Processing 300M+ dataset on a laptop in 30 seconds
This post is a summary of my quest to the edge of the performance of Polars
on my laptop. I generate a large dataset and run some predefined complex queries to find the results. In this post, we will see how to write larger than RAM datasets, scan the files, do analytics and collect the results.
The Polars
package makes it easier than ever to work with larger than RAM datasets.
Out of core
Out of core refers to the ability of a computer program or system to process data that does not fit in memory (RAM) of a computer. Memory is a type of fast, temporary storage that is used by a computer’s central processing unit (CPU) to access data and instructions quickly. However, main memory is usually limited in size and cannot hold all the data that a program or system needs to process.
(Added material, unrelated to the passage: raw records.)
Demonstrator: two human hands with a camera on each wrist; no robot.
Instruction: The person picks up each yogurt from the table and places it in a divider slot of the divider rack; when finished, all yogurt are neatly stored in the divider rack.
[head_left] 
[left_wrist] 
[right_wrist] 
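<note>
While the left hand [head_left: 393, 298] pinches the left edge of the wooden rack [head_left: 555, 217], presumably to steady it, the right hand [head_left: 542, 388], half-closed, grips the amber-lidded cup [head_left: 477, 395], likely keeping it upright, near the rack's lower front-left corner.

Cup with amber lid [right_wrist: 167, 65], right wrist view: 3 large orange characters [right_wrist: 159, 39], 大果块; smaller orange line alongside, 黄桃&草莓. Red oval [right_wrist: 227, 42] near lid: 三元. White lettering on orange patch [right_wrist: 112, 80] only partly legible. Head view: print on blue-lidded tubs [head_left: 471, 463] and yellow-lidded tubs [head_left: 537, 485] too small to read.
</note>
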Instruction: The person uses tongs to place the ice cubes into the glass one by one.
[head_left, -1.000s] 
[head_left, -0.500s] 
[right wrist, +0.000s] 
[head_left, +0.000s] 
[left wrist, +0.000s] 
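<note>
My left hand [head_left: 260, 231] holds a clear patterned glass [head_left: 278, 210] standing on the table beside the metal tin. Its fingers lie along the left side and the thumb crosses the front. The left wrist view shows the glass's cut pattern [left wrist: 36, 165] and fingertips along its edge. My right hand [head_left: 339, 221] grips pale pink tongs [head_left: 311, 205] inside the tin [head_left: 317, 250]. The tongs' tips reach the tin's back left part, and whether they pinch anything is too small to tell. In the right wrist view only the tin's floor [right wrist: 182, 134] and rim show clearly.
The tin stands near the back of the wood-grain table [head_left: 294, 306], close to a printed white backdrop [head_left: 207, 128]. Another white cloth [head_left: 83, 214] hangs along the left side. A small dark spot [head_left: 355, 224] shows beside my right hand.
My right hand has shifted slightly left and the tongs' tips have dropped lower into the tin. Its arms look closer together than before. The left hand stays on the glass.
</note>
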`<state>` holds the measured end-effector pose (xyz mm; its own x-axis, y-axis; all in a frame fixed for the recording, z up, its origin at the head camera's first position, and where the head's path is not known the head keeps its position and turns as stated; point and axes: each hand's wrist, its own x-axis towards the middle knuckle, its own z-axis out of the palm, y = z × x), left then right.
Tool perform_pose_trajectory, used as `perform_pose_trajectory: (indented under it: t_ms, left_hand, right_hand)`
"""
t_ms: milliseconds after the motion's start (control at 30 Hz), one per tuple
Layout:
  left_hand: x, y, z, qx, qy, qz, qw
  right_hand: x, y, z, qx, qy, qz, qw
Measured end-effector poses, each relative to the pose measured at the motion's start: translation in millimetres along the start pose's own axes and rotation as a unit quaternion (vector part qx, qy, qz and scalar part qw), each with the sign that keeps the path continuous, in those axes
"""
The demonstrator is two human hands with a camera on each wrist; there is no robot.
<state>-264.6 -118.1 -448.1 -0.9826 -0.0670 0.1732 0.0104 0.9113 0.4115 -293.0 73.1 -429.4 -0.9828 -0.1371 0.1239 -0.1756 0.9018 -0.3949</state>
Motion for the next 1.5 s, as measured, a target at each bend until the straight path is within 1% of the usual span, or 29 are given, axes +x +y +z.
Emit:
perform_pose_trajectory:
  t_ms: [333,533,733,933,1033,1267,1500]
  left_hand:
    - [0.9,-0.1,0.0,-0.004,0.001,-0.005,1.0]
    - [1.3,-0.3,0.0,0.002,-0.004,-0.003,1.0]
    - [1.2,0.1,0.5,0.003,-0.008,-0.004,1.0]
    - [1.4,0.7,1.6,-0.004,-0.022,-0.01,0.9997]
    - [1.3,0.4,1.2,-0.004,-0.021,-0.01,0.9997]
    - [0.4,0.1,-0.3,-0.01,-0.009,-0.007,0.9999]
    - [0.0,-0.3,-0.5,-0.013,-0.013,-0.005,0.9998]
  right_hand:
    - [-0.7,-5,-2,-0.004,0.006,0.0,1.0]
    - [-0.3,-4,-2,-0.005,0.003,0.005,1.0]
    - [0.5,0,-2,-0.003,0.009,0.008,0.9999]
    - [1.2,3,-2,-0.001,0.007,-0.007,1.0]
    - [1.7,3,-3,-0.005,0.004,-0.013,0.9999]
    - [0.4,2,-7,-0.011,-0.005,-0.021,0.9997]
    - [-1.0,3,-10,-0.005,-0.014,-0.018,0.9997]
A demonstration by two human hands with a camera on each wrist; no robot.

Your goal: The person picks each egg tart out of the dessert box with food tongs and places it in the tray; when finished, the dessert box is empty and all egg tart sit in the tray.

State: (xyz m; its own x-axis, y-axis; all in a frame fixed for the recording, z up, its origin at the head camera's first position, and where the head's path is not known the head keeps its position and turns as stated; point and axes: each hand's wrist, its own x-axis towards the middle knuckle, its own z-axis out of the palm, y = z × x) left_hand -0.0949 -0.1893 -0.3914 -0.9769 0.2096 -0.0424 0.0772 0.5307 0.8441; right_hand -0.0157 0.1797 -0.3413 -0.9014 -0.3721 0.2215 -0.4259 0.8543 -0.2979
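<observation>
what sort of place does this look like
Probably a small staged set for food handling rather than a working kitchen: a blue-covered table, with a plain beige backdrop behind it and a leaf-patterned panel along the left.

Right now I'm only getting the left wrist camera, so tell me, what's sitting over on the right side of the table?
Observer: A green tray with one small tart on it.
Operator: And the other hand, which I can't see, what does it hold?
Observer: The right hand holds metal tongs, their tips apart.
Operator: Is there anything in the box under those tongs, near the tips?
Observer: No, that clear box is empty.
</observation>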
Many systems will automatically swap
memory, meaning they will write data that doesn't fit in memory to the hard disk. This will decrease the performance significantly. Also, it turns out that it impacts the lifetime of SSDs as many cycles are required to read and write the data link.
The out of core capability of Polars
is very useful for handling big data problems, where the data sets are, initially, too large to be processed on a single computer. It enables you to run your 20, 50, 100GB+ datasets on your laptop. No need to spin up a cluster on a cloud platform or learn a new syntax.
Generating the dataset
It is not that easy to find very large datasets on the internet. Especially as we want to find the edge of what Polars
is capable of processing on our laptop. Luckily, other people do a lot of benchmarking. That is how I found the TPCH benchmark. Polars
uses it to benchmark against other packages. You can find the repository here.
You can clone the repo and run the code. In this Makefile you can change the scale of the generated dataset or run the command in your terminal. Replace XX with the scale. In our case we will scale with factor 50.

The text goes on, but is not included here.